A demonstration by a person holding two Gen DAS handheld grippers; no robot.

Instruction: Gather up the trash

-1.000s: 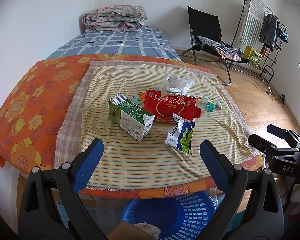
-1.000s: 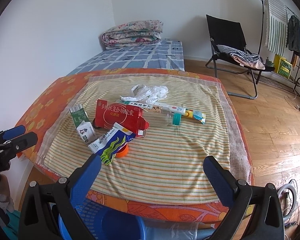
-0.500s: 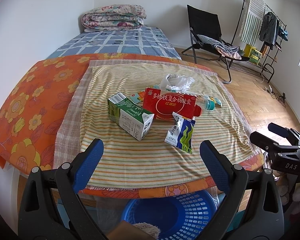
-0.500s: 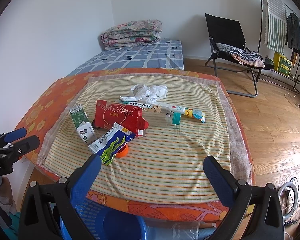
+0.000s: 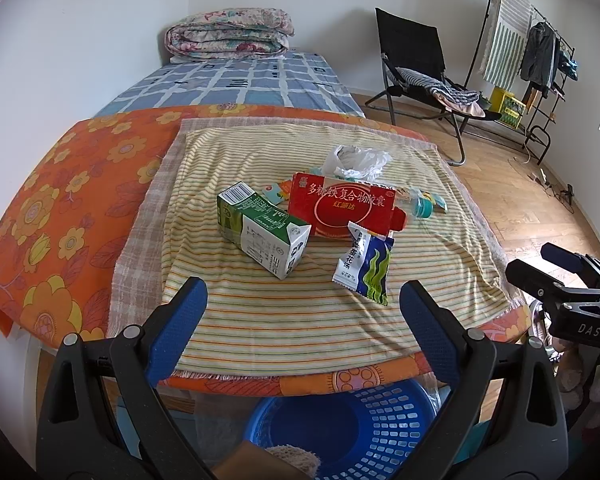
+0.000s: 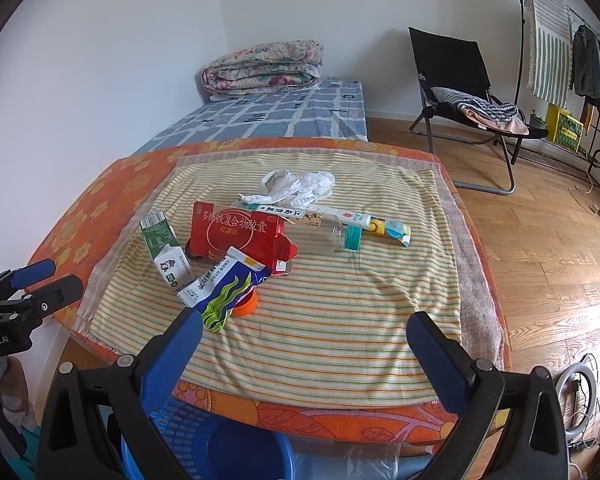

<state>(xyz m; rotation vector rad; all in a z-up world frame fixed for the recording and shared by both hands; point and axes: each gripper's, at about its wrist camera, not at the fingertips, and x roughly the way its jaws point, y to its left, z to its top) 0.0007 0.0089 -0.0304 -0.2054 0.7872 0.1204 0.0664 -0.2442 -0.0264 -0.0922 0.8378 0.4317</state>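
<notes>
Several pieces of trash lie clustered on a striped cloth (image 5: 260, 320) covering a table with an orange floral cover (image 5: 60, 208). Nearest the left gripper (image 5: 302, 312) is a green and white milk carton (image 5: 262, 234) on its side; just beside it a red medicine box (image 5: 342, 206) leans over a blue, green and white snack packet (image 5: 366, 266). In the right wrist view the packet rests on a small orange lid (image 6: 247, 305). Behind the box sit a crumpled white plastic bag (image 6: 300, 186), a long white tube box (image 6: 320, 213), a clear bottle with a teal cap (image 6: 342, 236) and a colourful wrapper (image 6: 392, 231). Both the left gripper and the right gripper (image 6: 304, 344) hang at the table's near edge with jaws spread wide, holding nothing, well apart from the trash. A blue perforated basket (image 5: 348, 428) stands on the floor below the table edge. Beyond the table are a bed with a checked sheet (image 5: 236, 80), a folded quilt (image 5: 228, 34), a black folding chair (image 6: 456, 80) and a clothes rack (image 5: 536, 52).
</notes>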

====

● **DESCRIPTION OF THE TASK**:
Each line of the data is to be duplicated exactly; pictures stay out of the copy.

● **SOLUTION FOR THIS PROBLEM**:
A demonstration by a person holding two Gen DAS handheld grippers; no robot.

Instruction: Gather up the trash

-1.000s: 
-1.000s: 
-0.500s: 
-0.500s: 
+0.000s: 
+0.000s: 

<state>(xyz m; rotation vector rad; all in a z-up world frame fixed for the recording and shared by both hands; point and axes: each gripper's, at about its wrist camera, not at the fingertips, and x roughly the way its jaws point, y to its left, z to its top) 0.0007 0.0089 -0.0304 -0.2054 0.7872 0.1204 0.0664 -0.2442 -0.0264 -0.0922 0.8378 0.4317</state>
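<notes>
Several pieces of trash lie clustered on a striped cloth (image 5: 260, 320) covering a table with an orange floral cover (image 5: 60, 208). Nearest the left gripper (image 5: 302, 312) is a green and white milk carton (image 5: 262, 234) on its side; just beside it a red medicine box (image 5: 342, 206) leans over a blue, green and white snack packet (image 5: 366, 266). In the right wrist view the packet rests on a small orange lid (image 6: 247, 305). Behind the box sit a crumpled white plastic bag (image 6: 300, 186), a long white tube box (image 6: 320, 213), a clear bottle with a teal cap (image 6: 342, 236) and a colourful wrapper (image 6: 392, 231). Both the left gripper and the right gripper (image 6: 304, 344) hang at the table's near edge with jaws spread wide, holding nothing, well apart from the trash. A blue perforated basket (image 5: 348, 428) stands on the floor below the table edge. Beyond the table are a bed with a checked sheet (image 5: 236, 80), a folded quilt (image 5: 228, 34), a black folding chair (image 6: 456, 80) and a clothes rack (image 5: 536, 52).
</notes>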

This output has come to an end.